How many meetings does it take for you to place a candidate for a “C-level” position, meaning in the executive management, board of management, or supervisory board?
In executive search, it takes about 60 to 80 prior contacts to identify 12 to 15 possible candidates. Ideally, we then hold meetings on site in person with all of those candidates. That’s true of positions in the top management, but that’s not all. It also applies to finding a new head of sales, for example. We typically present three candidates to the client.
Has the coronavirus crisis made it easier or harder to select suitable applicants?
It’s easier in one way. If a potential CEO chooses to hold their Skype call from their gazebo at home, that’s a clear issue. That kind of attitude shows a lack of preparation and lack of respect for the seriousness of the application situation and the interests of the person at the other end of the call, meaning the possible future employer.

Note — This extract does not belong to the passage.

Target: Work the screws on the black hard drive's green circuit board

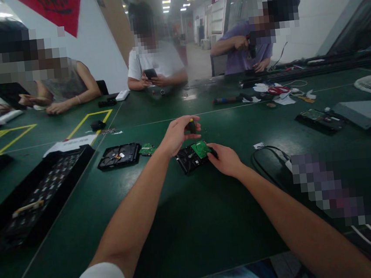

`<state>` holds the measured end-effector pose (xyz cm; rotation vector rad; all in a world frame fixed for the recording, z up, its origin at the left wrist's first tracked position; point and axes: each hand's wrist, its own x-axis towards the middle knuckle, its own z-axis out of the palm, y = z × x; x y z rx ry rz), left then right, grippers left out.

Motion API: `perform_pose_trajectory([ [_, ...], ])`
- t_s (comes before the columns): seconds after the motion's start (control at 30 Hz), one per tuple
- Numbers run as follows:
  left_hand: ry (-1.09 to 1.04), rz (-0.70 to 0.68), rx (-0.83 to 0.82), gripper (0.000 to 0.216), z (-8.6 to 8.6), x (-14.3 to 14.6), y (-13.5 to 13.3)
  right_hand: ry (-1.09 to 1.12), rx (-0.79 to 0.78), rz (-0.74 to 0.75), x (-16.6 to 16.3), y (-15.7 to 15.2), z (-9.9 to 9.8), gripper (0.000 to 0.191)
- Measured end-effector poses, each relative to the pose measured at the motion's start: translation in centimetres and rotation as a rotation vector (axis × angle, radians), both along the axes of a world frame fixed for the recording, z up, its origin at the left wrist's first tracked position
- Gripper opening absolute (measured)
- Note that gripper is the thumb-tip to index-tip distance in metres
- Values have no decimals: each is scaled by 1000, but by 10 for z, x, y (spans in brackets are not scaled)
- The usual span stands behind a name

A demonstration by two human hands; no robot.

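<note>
A black hard drive (186,160) with a green circuit board (201,149) on its right part lies in front of me on the table. My right hand (226,158) is closed at the drive's right end, thumb and fingers on its edge. Above the drive, my left hand (176,135) is closed around the black and yellow handle of a small screwdriver (192,126); its tip is too small to make out. To the left lie another hard drive (119,155) and a loose green circuit board (147,149), both apart from my hands.
A long black tray (51,191) with small parts stands on the left. A cable (268,147) and a blurred-out long object lie on the right. Farther right are another drive (320,120) and a grey box (363,113). Three people sit across the green table (194,225).
</note>
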<state>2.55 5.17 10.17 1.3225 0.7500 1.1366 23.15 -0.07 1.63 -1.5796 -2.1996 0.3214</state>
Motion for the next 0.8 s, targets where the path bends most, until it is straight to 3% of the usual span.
perform_pose_trajectory([
  [0.13,86,40,66,31,0,-2,1,3,-5,12,0,0,2,40],
  [0.37,246,136,210,42,-3,1,1,19,6,12,0,-2,1,40],
  [0.8,146,100,175,37,-3,1,0,19,6,25,1,-1,1,39],
])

But on a fundamental level, the coronavirus has made search activities harder, at least in the medium term, since after all, we don’t deliberately seek out those who are just about to be let go, so they would be willing to make a change right away. Our focus is on people with high potential who believe they have better long-term career prospects at another company and are considering a move for that reason. And that group of people is more hesitant right now, since many of them can sense that there is a looming wave of layoffs due to hit the German economy starting in September, if not before.
With so much uncertainty surrounding the economy right now, are companies looking for new managers at all?
The personnel consulting business has been picking up again for the past six weeks. We’ve seen two trends there. In urgent cases in Germany, when someone is needed to step into a certain role due to illness or retirement, decisions and actions come swiftly. But if someone is looking for a local manager for an international branch, the search process is still stagnant. Due to travel restrictions, we can’t meet candidates locally, and many of them can’t travel to Germany, either.
With all this as background, what do you think lies ahead for top personnel consulting in Germany?
We will see a concentration of forces here. Smaller companies can only compete with the big international corporate groups if they forge close alliances or merge with each other. For DEININGER CONSULTING, I’m very optimistic, since our early strategic decision to cultivate a strong presence in Europe and Asia is paying off more and more. We set up four new teams in just the last few weeks, and a fifth is due to be added shortly. This is helping us to add depth in terms of industry.